In this framework, fossil-fuel demand peaks by 2025 and global CO2 emissions fall by 40% by 2050, with a global average temperature rise in 2100 to around 2.1 degrees Celsius.
Under all three scenarios, the IEA predicts that oil demand will go into eventual decline, although the timing and speed of the slump vary widely.
Under APS, the world would consume 75 million barrels per day of by 2050 — down from about 100 million bpd now, with consumption crashing to 25 million bpd under NZE 2050.
Natural gas demand increases in all scenarios over the next five years, but there are sharp divergences after this, the IEA said.
As for coal, its prospects “go downhill” under APS, said the agency, pointing out this decline could be accelerated by China’s recent announcement it would no longer support building coal plants abroad.
This decision could see many projects cancelled that would save some 20 billion tonnes in cumulative CO2 emissions through to 2050 — an amount similar to the total emissions savings from the European Union reaching net zero by 2050.
The differences in outcomes between APS and NZE 2050, said the IEA, highlight the need for more ambitious commitments if the world is to reach net zero by mid-century.
“Today’s climate pledges would result in only 20% of the emissions reductions by 2030 that are necessary to put the world on a path towards net zero by 2050,” Birol said.
“Reaching that path requires investment in clean-energy projects and infrastructure to more than triple over the next decade.”
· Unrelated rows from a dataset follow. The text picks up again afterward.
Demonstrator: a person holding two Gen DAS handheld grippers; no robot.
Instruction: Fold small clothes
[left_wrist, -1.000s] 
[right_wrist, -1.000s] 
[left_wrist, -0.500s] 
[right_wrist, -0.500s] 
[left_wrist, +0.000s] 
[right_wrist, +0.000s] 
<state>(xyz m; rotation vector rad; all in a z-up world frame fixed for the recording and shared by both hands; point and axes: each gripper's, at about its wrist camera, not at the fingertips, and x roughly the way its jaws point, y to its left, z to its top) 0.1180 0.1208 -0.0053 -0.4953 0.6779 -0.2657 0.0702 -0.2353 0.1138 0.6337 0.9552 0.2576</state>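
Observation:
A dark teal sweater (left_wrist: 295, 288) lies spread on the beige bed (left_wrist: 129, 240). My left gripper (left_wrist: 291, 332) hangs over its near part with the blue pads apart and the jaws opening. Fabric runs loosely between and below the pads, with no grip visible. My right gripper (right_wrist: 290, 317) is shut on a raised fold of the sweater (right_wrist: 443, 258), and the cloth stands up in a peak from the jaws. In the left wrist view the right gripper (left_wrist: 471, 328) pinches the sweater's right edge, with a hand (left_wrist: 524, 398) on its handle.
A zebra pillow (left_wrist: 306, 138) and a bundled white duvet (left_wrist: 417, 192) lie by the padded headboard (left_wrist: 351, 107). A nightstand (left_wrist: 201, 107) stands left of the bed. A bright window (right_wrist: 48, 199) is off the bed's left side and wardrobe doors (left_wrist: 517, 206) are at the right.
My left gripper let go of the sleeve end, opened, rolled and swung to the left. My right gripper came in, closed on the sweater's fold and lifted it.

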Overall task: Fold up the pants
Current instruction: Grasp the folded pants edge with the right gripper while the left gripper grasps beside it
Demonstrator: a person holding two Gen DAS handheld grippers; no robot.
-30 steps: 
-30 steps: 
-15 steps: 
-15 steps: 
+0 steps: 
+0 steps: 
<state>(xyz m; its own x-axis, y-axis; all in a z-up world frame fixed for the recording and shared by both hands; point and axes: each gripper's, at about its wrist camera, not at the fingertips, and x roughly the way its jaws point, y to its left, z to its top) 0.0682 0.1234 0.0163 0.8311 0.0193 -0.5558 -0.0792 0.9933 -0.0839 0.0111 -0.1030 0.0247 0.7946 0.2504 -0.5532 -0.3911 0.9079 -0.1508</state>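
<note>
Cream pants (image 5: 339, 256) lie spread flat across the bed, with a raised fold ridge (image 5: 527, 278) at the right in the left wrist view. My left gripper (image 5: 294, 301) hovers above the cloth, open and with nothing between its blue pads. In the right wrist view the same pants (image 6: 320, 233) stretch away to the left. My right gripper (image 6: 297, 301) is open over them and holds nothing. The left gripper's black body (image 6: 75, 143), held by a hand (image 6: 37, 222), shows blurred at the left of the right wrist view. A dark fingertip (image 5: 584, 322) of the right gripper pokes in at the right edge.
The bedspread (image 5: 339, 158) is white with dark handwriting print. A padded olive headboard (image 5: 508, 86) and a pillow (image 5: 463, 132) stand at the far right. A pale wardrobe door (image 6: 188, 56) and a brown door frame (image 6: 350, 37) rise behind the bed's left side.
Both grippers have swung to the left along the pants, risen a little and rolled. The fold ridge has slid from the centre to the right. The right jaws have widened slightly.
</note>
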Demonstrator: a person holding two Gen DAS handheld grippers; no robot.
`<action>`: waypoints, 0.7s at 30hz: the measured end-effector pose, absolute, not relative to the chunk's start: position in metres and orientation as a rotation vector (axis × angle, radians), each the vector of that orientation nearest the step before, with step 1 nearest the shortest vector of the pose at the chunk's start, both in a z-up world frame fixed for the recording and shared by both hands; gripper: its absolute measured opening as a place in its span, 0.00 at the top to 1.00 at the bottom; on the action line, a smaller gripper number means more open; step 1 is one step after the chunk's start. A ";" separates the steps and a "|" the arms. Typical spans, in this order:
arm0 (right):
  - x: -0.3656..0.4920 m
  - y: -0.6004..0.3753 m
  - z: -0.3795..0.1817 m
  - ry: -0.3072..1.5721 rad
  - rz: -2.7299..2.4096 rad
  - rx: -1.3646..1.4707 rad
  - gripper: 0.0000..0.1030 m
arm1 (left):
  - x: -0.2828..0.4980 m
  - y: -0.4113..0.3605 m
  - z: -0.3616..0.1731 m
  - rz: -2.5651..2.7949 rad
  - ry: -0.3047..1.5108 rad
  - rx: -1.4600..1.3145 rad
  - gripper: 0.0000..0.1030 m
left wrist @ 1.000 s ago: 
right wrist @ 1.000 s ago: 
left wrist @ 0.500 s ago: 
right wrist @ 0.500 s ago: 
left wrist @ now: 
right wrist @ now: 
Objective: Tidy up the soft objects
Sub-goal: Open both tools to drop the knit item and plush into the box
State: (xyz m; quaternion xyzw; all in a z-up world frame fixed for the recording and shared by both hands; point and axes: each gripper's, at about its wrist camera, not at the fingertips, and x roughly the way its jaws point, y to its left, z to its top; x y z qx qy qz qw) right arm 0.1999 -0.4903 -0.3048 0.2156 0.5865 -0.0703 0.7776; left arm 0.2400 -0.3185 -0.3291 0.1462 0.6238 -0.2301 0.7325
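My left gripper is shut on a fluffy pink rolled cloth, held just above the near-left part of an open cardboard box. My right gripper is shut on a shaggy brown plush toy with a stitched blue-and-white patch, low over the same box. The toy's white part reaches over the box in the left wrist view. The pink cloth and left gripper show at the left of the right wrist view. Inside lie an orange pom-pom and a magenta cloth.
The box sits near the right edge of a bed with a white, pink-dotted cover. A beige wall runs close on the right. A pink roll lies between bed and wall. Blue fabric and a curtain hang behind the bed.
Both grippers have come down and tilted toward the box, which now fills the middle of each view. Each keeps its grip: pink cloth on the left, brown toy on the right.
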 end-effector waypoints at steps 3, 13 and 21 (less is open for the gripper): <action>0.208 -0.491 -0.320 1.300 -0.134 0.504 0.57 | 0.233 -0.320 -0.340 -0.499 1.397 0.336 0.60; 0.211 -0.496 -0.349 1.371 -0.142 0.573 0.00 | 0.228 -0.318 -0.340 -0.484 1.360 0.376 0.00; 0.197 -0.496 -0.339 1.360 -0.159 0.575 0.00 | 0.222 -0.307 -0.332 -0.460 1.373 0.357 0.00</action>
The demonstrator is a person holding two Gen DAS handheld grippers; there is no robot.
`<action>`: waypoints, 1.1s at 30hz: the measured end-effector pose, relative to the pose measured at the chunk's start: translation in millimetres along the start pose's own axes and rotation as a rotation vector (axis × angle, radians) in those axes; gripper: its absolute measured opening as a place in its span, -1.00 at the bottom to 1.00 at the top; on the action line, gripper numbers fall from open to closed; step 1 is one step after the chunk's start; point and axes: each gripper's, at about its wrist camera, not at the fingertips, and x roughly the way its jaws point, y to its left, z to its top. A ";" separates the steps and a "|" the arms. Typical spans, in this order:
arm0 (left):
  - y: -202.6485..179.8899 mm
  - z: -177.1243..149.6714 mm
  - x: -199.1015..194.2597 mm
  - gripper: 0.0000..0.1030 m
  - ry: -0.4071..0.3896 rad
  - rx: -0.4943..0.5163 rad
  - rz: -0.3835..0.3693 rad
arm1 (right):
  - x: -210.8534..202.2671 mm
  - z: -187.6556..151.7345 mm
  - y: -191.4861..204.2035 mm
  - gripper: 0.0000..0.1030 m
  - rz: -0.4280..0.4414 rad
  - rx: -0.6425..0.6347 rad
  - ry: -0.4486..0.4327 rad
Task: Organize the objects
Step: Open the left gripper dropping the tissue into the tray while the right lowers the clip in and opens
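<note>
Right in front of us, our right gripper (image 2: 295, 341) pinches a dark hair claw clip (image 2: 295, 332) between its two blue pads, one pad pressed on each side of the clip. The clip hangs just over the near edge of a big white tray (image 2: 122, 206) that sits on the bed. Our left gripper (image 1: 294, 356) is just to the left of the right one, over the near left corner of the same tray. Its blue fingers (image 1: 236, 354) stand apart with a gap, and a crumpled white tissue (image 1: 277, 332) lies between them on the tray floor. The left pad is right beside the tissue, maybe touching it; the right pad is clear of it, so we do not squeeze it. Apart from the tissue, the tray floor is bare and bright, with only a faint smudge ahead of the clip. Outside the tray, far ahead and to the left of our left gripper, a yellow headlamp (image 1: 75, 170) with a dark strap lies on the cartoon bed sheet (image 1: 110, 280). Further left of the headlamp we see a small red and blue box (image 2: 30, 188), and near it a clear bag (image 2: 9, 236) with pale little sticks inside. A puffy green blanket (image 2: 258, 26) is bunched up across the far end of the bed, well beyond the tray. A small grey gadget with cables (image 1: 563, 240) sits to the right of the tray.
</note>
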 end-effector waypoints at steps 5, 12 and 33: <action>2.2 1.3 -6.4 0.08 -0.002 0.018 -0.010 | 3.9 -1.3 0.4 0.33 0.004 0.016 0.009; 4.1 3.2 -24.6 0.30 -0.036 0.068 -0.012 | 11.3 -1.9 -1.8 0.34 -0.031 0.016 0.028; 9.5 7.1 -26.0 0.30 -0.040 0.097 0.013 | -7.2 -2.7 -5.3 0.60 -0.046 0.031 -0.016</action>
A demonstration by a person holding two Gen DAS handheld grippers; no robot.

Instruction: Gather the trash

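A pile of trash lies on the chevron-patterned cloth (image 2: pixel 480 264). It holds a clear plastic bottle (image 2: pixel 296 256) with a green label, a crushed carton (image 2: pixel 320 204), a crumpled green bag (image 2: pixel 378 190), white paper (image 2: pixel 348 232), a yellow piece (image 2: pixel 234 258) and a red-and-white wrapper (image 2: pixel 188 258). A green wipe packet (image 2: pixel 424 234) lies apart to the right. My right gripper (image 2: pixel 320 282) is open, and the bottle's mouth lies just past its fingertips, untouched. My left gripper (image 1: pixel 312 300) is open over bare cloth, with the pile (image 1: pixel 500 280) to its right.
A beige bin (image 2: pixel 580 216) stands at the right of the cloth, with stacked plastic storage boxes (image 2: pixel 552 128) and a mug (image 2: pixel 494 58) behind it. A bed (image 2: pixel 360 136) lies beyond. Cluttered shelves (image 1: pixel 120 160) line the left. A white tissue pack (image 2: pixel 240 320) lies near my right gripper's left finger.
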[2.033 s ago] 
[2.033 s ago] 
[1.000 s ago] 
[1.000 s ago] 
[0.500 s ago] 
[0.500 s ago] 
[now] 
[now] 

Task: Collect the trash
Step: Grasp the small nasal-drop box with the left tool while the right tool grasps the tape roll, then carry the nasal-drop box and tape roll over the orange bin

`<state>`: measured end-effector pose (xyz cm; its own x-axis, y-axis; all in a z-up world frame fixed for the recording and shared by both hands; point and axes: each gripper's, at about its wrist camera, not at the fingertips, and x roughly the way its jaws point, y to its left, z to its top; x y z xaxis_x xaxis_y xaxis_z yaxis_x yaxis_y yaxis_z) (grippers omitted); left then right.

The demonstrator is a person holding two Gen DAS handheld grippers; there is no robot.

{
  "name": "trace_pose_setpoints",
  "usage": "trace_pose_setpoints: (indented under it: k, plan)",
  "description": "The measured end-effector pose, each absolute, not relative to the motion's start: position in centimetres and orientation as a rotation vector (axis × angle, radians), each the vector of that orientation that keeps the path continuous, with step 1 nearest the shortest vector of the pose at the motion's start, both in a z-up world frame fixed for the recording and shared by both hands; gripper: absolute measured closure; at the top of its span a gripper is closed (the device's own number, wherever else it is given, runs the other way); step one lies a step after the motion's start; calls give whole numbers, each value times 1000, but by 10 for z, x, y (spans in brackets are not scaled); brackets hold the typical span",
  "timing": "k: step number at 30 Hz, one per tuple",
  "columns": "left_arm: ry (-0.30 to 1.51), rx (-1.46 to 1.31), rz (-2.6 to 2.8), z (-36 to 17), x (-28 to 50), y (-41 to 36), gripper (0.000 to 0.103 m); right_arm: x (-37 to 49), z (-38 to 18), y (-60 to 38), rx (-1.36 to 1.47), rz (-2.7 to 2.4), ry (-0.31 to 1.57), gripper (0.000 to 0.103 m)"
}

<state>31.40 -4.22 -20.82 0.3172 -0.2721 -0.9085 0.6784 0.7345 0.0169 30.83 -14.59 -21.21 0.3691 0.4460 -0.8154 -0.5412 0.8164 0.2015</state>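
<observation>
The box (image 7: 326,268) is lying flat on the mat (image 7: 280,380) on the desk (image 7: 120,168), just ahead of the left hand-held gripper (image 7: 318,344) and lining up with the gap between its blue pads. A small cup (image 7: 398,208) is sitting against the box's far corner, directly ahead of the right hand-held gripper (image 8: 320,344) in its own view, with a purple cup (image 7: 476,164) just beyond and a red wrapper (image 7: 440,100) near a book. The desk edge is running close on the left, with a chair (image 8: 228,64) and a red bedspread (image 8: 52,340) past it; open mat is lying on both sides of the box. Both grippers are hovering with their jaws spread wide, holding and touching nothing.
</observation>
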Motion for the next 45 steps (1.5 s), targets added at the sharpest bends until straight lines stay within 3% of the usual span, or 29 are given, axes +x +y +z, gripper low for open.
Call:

Birol stressed that some 70% of this additional spending “needs to happen in emerging and developing economies where financing is scarce and capital remains up to seven times more expensive than in advanced economies”.
Laura Cozzi, IEA chief energy modeller, remarked that this issue "needs to be solved and solved quickly".
The WEO report estimates that successfully pursuing net zero would create a market for wind turbines, solar panels, lithium-ion batteries, electrolysers and fuel cells of well over $1 trillion per year by 2050, comparable in size to the current oil market.
According to the agency, under APS an additional 13 million workers could be employed in clean energy and related sectors by 2030, with that number doubling under NZE 2050.